本来还有许多话想说,可是才说一半,言离忧的心口又开始发酸。
碧箫的幸福日子什么时候才能成真?这半生的辛苦,半生的付出,最后却要终结在孤零零的山崖上吗?那样温柔善良的人,最不该有这种凄凉结局啊!
“可是沐大侠?”改行向王员外宅邸的马车停下车轮,一声疲惫询问后,王员外迅速苍老的面庞出现在车门外。
随王员外出来迎接几人的还有王夫人。比起勉强坚持的夫君,王夫人显然要软弱许多,见到言离忧的瞬息泪水绝了堤似的,身子一软瘫在王员外怀里,一声声啜泣悲哀欲绝。
“是我没看好九儿,要不是为了找九儿,碧箫姑娘和碧笙姑娘也不会出事……我这是做的什么孽啊!老天爷啊,你让我死吧,把九儿还回来,还回来啊!”

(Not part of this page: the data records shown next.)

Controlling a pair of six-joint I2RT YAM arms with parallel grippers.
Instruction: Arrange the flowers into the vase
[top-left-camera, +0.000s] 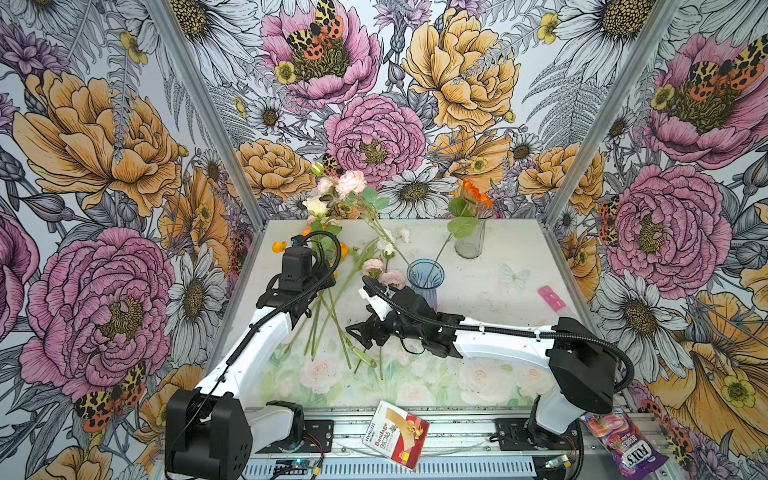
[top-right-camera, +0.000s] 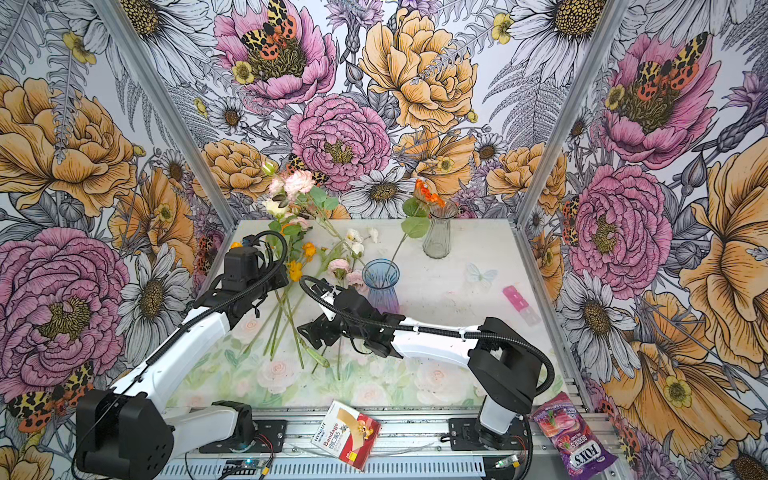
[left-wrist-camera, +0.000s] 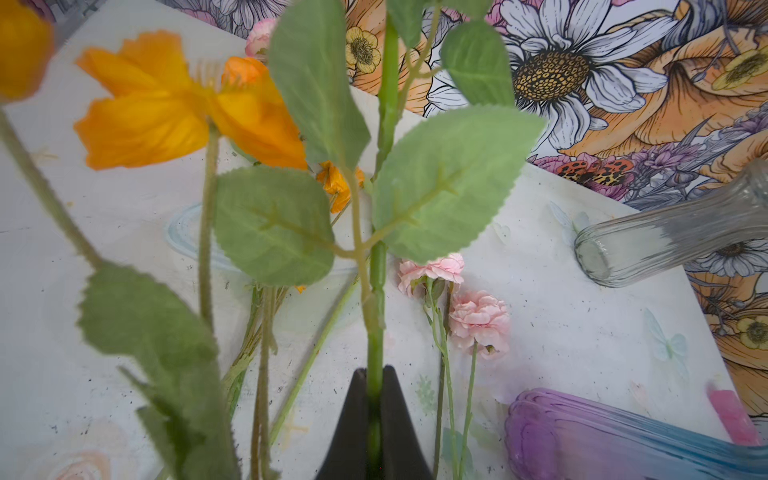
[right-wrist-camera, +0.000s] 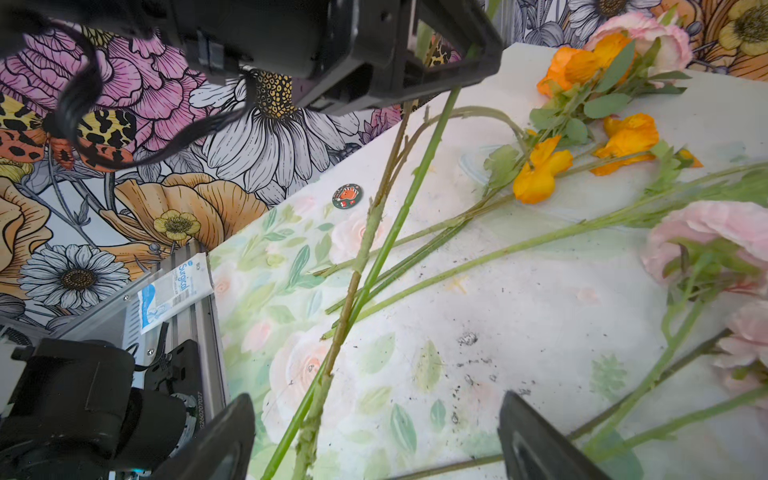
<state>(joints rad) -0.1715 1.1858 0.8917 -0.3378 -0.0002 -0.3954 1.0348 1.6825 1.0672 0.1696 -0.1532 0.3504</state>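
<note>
My left gripper is shut on a thick green leafy flower stem, which it holds up off the table. Several loose flowers lie crossed on the table between the arms, with orange blooms and pink blooms. My right gripper hangs open just over their stem ends, and two stems pass between its fingers close to one of them. A blue-purple vase stands beside the right wrist with two stems leaning in it.
A clear glass vase stands at the back right. A pink block lies near the right wall. A bandage box and a candy bag sit on the front rail. A surgical packet and a round badge lie by the left edge.
</note>
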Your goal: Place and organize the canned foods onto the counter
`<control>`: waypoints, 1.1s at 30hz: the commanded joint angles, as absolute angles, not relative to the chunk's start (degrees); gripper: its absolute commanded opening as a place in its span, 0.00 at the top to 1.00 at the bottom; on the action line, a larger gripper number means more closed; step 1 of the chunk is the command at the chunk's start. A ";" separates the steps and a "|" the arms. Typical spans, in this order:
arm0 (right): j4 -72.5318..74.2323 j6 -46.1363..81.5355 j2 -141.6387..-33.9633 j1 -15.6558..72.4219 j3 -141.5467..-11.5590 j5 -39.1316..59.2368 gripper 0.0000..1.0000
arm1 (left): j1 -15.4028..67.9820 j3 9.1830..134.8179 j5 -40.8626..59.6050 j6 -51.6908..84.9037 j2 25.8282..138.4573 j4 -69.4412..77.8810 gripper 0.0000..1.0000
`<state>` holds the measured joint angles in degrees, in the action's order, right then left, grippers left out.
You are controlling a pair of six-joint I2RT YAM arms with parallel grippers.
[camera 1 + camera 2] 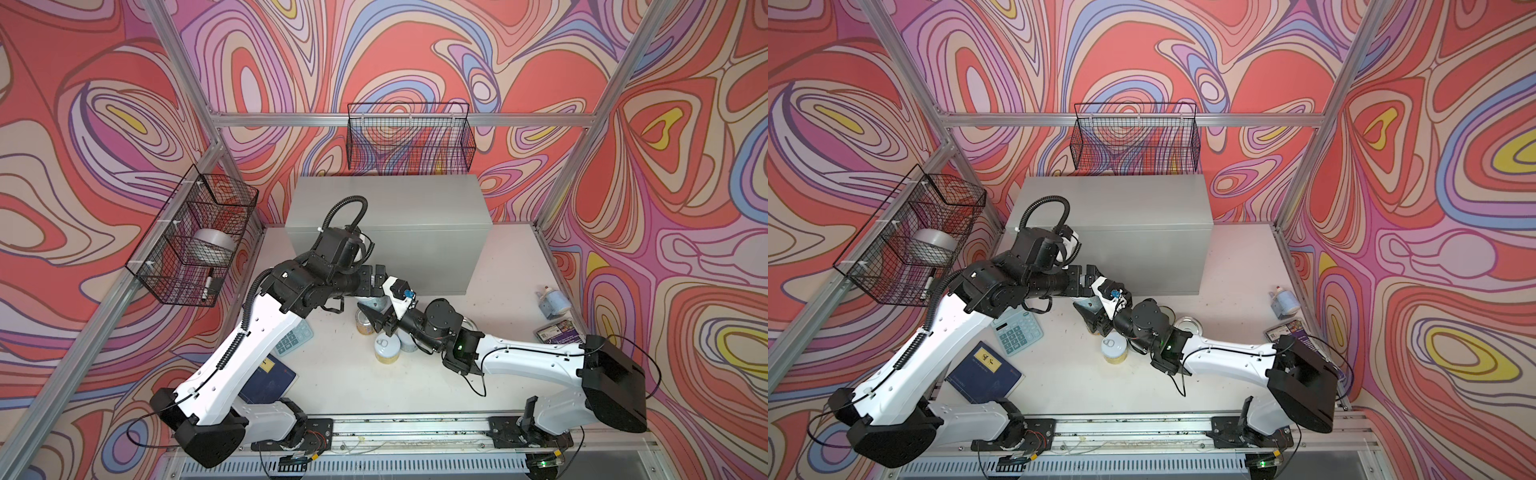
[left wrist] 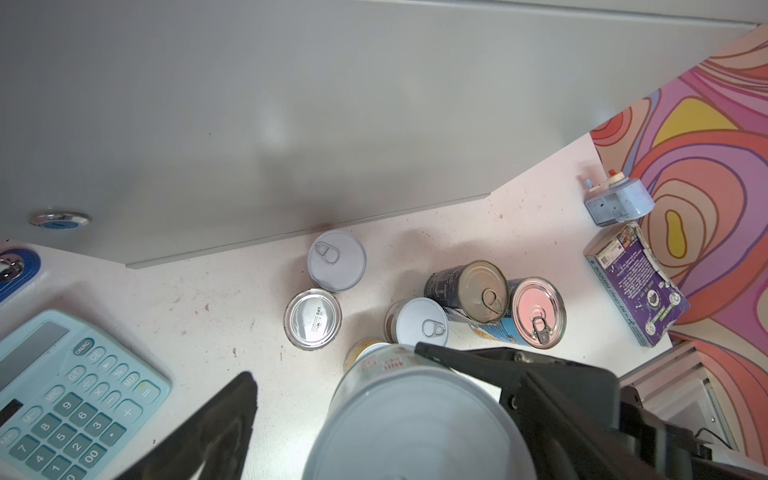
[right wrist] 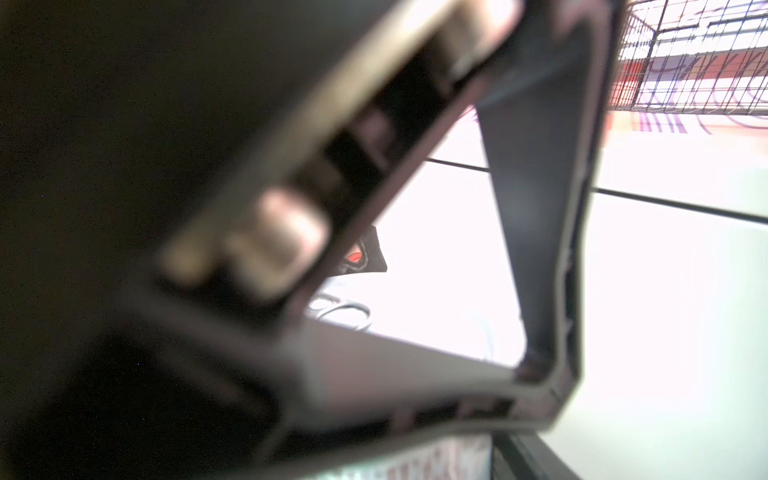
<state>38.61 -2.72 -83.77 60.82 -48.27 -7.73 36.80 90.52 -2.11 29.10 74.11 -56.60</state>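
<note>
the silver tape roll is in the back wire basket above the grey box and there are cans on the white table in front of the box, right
Not quite. The silver tape roll is in the side wire basket on the left, not the back wire basket, as both top views show. Cans do stand on the white table in front of the grey box.

Both top views are bright and evenly lit with soft shadows and bowed edges, the left wrist view blurs only the nearest tin [image 2: 415, 424], and the right wrist view is blown-out white behind a dark, unfocused foreground.
</note>
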 commanded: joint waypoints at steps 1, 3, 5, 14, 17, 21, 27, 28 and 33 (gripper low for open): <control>41.01 -3.73 -80.90 61.17 -47.73 -7.97 0.51 | 36.35 90.51 -8.57 31.58 72.47 -55.29 0.00; 40.66 -3.77 -80.49 61.17 -47.64 -7.97 0.51 | 35.89 90.57 -10.43 32.30 72.03 -55.06 0.00; 40.43 -3.84 -80.16 61.22 -47.51 -8.04 0.51 | 35.50 90.54 -11.86 32.84 71.57 -54.80 0.00; 37.15 -3.56 -77.22 61.17 -48.54 -10.89 0.53 | 34.89 89.58 -19.64 32.80 66.93 -54.48 0.00; 36.28 -4.45 -75.84 61.17 -49.34 -11.05 0.53 | 34.89 88.33 -21.75 32.35 64.16 -54.66 0.00; 35.03 -5.46 -74.30 61.17 -51.72 -11.70 0.53 | 34.89 83.98 -23.89 32.72 59.58 -53.69 0.00; 34.18 -9.54 -73.20 61.09 -56.19 -15.22 0.54 | 34.89 78.57 -23.58 33.65 56.30 -53.24 0.00; 34.05 -10.71 -73.30 61.08 -56.98 -16.23 0.54 | 34.89 78.07 -23.35 33.53 56.24 -53.41 0.00; 34.05 -17.74 -74.57 60.45 -61.76 -19.52 0.53 | 34.89 71.98 -18.20 27.39 53.72 -48.68 0.00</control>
<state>30.35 -12.25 -75.42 60.80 -58.11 -16.64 35.20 74.81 -20.47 30.39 55.55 -51.79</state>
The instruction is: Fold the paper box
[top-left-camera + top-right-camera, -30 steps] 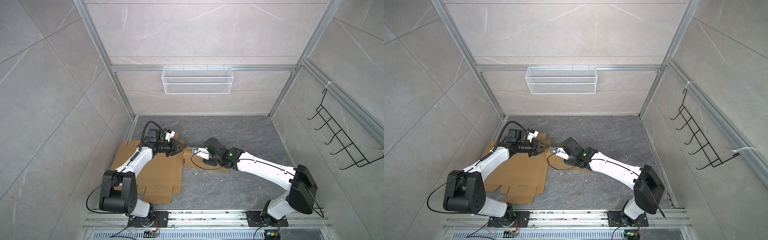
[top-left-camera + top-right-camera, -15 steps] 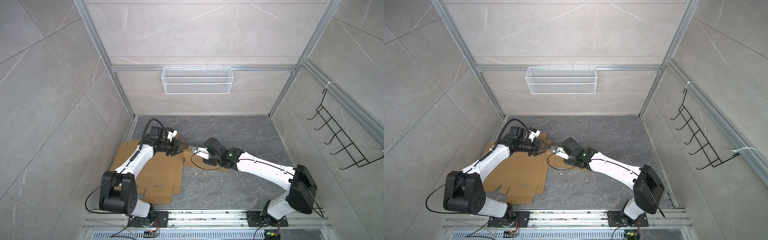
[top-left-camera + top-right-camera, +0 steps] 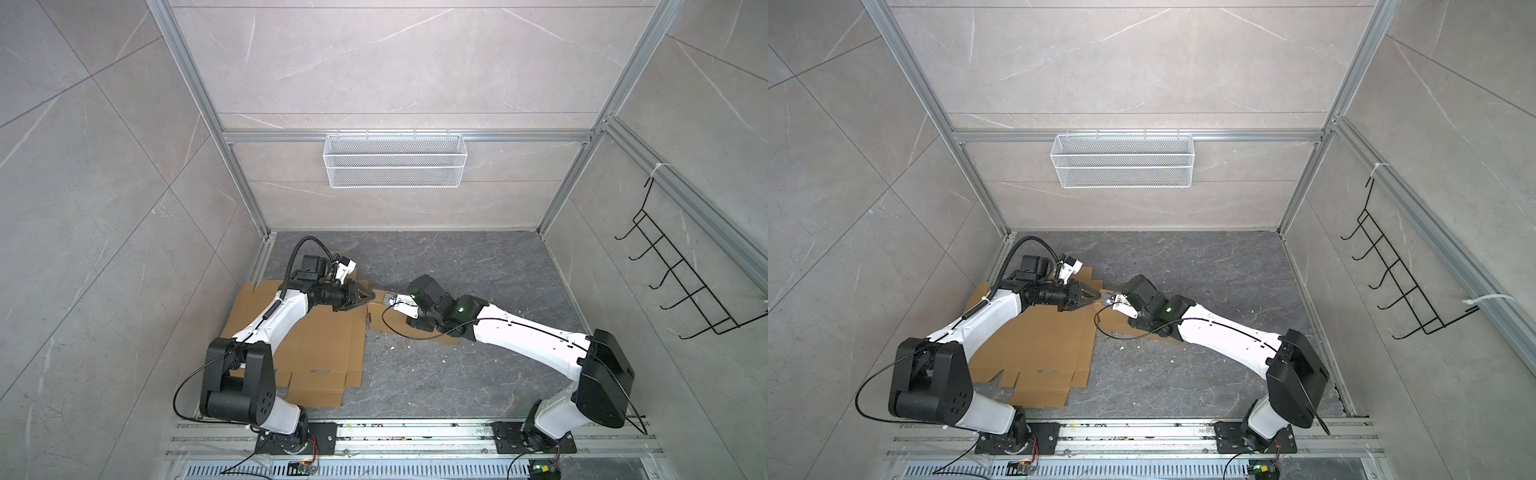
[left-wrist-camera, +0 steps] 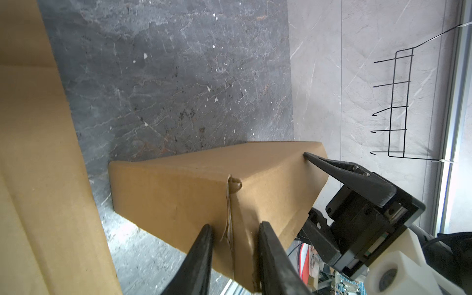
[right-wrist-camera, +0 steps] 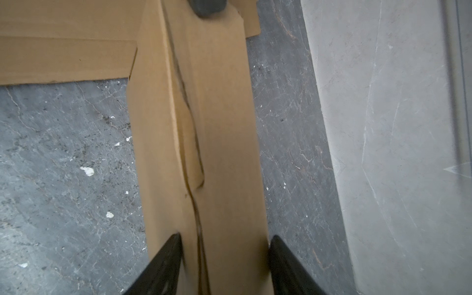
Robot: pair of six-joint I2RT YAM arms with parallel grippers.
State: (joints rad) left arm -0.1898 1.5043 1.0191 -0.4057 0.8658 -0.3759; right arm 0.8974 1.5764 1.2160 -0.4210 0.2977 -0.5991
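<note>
Okay, status: paper box [image 3: 328, 332] is mostly a flat sheet on the desk [image 3: 457, 374], toward the left arm's side, with one side flap [image 4: 178, 184] stood up at its right edge. Left pincer [image 4: 235, 224] is parted narrowly, tips against the flap face either side of a ragged slit [image 4: 229, 204] — can't tell if it pinches anything. Right pincer [image 5: 224, 237] has its jaws well apart, straddling the flap from the opposite end; one finger touches the folded edge, no clamp that I can see. Risks: push harder at that slit and it tears further; nothing pins the sheet, so it may slide; a loose straddle lets the flap spring flat; tips sit close — collision if either advances.
</note>
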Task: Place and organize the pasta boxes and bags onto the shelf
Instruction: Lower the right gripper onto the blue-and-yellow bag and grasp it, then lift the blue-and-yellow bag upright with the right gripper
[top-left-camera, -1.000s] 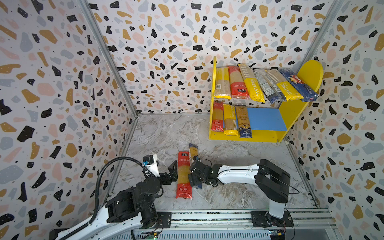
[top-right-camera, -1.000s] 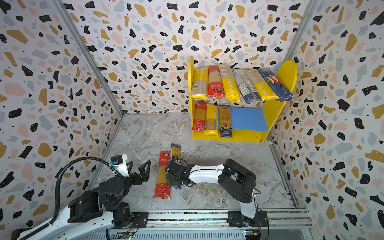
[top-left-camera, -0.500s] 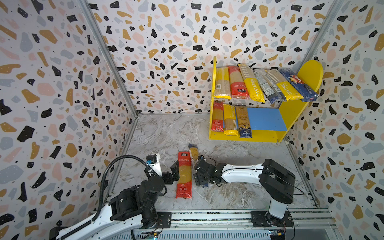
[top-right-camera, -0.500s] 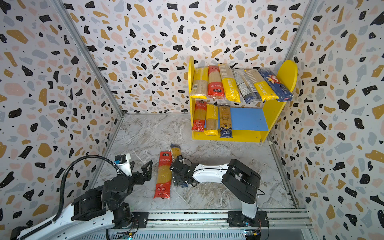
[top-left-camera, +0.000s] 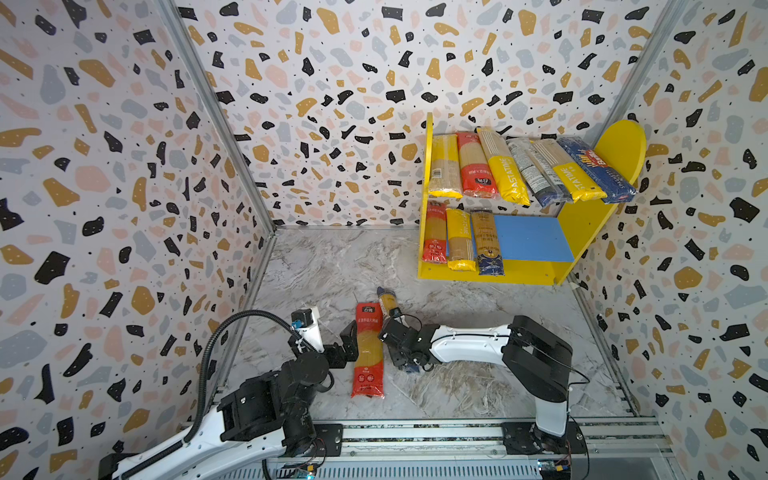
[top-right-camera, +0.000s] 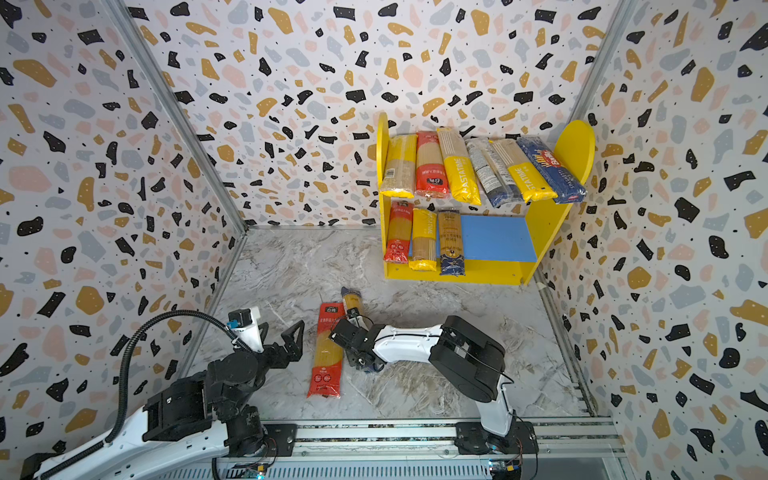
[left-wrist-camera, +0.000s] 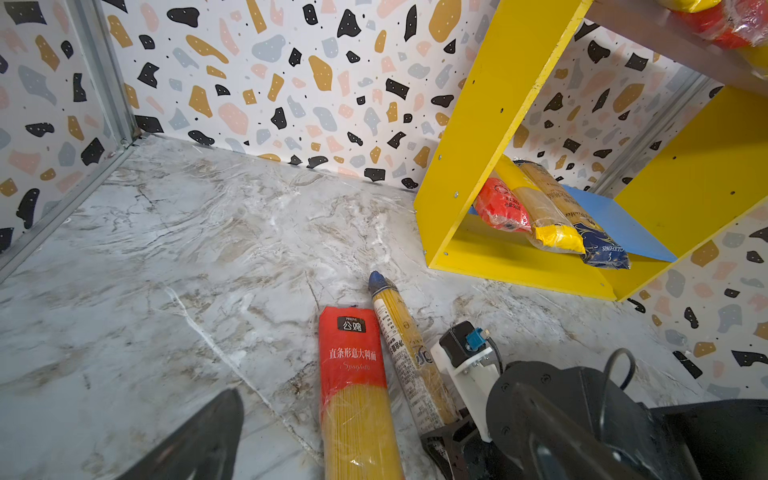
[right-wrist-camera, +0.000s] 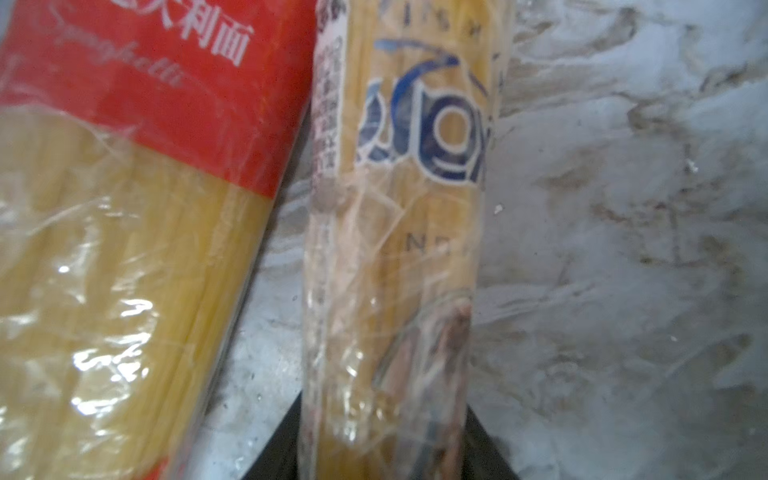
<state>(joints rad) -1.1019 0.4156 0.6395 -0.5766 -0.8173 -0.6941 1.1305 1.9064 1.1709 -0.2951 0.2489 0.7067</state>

言离忧没有太多劝慰,下了马车后给王夫人一个轻轻拥抱,又向王员外深深鞠躬:“发生这种事不是员外和夫人的错,请二位不要自责。九儿的下落已经查明,我会尽快把她带回来,以后希望员外和夫人能够继续待她如从前,二位的恩情,九儿从不曾忘却。至于碧箫和碧笙,如果有什么我能帮忙的……”
王员外神色一缓,饱经风霜的面庞上总算有了一丝喜色:“沐大侠、言姑娘先听我说,好消息啊!昨晚我派下山崖的人找到了两位姑娘,她们都受了伤,但性命无碍,如今正在后院房中医治。大难不死,这是天意,是天意啊!”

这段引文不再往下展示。